Dataset extract.
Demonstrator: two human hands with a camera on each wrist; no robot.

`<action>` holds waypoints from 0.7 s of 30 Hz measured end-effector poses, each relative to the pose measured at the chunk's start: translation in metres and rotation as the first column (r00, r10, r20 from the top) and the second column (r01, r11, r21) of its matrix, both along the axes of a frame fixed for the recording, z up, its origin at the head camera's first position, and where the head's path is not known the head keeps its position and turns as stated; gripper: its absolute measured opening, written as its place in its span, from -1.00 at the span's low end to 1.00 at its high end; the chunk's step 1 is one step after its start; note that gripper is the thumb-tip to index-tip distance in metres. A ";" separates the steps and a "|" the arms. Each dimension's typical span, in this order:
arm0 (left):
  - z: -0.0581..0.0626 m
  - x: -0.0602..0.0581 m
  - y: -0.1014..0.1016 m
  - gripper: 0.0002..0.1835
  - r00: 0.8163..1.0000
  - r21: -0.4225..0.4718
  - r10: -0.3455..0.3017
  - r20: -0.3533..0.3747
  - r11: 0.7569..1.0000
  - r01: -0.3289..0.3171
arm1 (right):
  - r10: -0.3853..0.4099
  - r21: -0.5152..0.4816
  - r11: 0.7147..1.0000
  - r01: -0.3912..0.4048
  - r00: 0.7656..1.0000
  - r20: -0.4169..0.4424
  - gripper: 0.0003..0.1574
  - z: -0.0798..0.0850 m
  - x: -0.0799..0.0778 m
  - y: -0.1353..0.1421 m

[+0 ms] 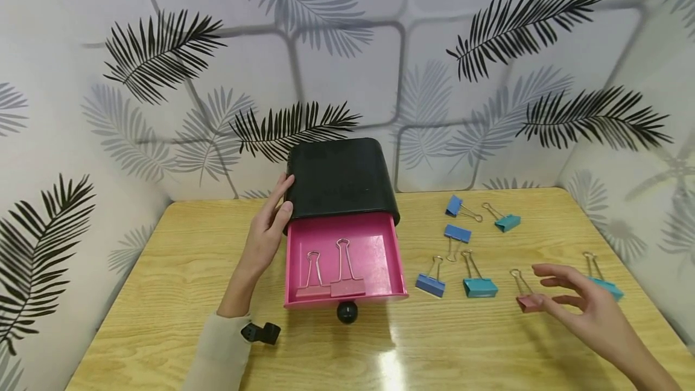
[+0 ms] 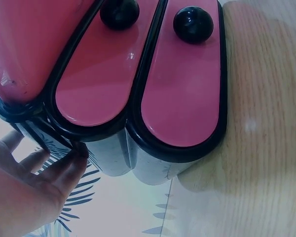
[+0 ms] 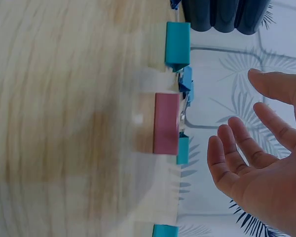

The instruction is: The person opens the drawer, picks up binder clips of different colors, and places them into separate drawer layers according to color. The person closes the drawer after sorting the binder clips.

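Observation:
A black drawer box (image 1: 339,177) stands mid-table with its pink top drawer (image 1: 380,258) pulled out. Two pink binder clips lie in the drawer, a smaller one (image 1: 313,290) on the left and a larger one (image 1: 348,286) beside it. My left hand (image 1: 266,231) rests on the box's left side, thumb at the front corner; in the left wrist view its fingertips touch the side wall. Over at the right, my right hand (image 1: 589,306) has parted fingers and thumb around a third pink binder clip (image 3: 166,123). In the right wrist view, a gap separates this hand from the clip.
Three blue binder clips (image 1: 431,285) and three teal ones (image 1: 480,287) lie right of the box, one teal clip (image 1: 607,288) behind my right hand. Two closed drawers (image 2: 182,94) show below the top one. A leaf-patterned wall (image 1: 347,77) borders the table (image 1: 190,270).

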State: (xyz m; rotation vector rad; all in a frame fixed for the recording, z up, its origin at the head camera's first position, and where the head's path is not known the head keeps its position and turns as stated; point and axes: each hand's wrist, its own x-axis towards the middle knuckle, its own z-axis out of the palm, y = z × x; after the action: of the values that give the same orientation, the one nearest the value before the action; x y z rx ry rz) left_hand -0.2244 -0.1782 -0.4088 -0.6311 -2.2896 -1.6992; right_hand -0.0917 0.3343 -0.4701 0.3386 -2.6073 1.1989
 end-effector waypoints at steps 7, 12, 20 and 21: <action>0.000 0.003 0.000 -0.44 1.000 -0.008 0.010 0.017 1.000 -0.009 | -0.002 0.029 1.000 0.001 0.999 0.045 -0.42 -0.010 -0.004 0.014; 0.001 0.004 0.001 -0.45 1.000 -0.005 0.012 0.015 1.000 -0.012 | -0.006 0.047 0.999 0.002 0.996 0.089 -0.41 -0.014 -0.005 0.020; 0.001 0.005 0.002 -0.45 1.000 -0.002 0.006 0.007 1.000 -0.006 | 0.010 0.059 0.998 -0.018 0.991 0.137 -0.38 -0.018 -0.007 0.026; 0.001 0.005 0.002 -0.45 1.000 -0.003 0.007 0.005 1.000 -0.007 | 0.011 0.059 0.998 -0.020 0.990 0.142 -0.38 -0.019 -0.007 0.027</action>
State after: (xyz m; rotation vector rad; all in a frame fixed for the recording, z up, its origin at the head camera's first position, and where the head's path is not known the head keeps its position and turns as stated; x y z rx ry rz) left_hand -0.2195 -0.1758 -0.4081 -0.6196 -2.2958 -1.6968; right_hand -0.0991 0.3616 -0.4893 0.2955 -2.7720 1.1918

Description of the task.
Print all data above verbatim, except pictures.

Exercise solution.
Demonstrator: two human hands with a camera on each wrist; no robot.

`<action>` holds waypoints from 0.7 s of 30 Hz measured end-effector poses, each relative to the pose measured at the chunk's start: translation in metres and rotation as the first column (r00, r10, r20 from the top) and the second column (r01, r11, r21) of its matrix, both along the axes of a frame fixed for the recording, z up, its origin at the head camera's first position, and where the head's path is not known the head keeps its position and turns as stated; gripper: its absolute measured opening, written as its place in its span, from -1.00 at the span's low end to 1.00 at its high end; the chunk's step 1 is one step after its start; note that gripper is the thumb-tip to index-tip distance in metres. A ";" separates the steps and a "|" the arms. Each dimension's typical span, in this order:
arm0 (left):
  - z: -0.0581..0.0626 m
  - x: -0.0602..0.0581 m
  - y: -0.1014..0.1016 m
  - gripper: 0.0002..0.1835
  - r00: 0.8163..1.0000
  - r21: -0.4225..0.4718
  - r10: -0.3455..0.3017
  - r20: -0.3533..0.3747
  - r11: 0.7569..1.0000
  - r01: -0.3289..0.3171
arm1 (right):
  - r10: -0.3853..0.4099
  - r21: -0.5152..0.4816
  - r11: 0.7147..1.0000
  - r01: -0.3912..0.4048
  - r00: 0.7656..1.0000
  - r20: -0.4169..0.4424
  - gripper: 0.0003..0.1574
  - z: -0.0798..0.0850 m
  - x: -0.0799..0.0778 m
  - y: -0.1353..0.1421 m

[+0 ms] 
[+0 ms] 
[+0 ms] 

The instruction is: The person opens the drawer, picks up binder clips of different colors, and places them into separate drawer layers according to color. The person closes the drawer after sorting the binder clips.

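Observation:
A black drawer box (image 1: 339,177) stands mid-table with its pink top drawer (image 1: 380,258) pulled out. Two pink binder clips lie in the drawer, a smaller one (image 1: 313,290) on the left and a larger one (image 1: 348,286) beside it. My left hand (image 1: 266,231) rests on the box's left side, thumb at the front corner; in the left wrist view its fingertips touch the side wall. Over at the right, my right hand (image 1: 589,306) has parted fingers and thumb around a third pink binder clip (image 3: 166,123). In the right wrist view, a gap separates this hand from the clip.
Three blue binder clips (image 1: 431,285) and three teal ones (image 1: 480,287) lie right of the box, one teal clip (image 1: 607,288) behind my right hand. Two closed drawers (image 2: 182,94) show below the top one. A leaf-patterned wall (image 1: 347,77) borders the table (image 1: 190,270).
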
State: (xyz m; rotation vector rad; all in a frame fixed for the recording, z up, its origin at the head camera's first position, and where the head's path is not known the head keeps its position and turns as stated; point and axes: each hand's wrist, its own x-axis towards the middle knuckle, its own z-axis out of the palm, y = z × x; after the action: of the values that give the same orientation, the one nearest the value before the action; x y z rx ry rz) left_hand -0.2244 -0.1782 -0.4088 -0.6311 -2.2896 -1.6992; right_hand -0.0917 0.3343 -0.4701 0.3386 -2.6073 1.1989
 end-effector waypoints at steps 7, 12, 20 and 21: <action>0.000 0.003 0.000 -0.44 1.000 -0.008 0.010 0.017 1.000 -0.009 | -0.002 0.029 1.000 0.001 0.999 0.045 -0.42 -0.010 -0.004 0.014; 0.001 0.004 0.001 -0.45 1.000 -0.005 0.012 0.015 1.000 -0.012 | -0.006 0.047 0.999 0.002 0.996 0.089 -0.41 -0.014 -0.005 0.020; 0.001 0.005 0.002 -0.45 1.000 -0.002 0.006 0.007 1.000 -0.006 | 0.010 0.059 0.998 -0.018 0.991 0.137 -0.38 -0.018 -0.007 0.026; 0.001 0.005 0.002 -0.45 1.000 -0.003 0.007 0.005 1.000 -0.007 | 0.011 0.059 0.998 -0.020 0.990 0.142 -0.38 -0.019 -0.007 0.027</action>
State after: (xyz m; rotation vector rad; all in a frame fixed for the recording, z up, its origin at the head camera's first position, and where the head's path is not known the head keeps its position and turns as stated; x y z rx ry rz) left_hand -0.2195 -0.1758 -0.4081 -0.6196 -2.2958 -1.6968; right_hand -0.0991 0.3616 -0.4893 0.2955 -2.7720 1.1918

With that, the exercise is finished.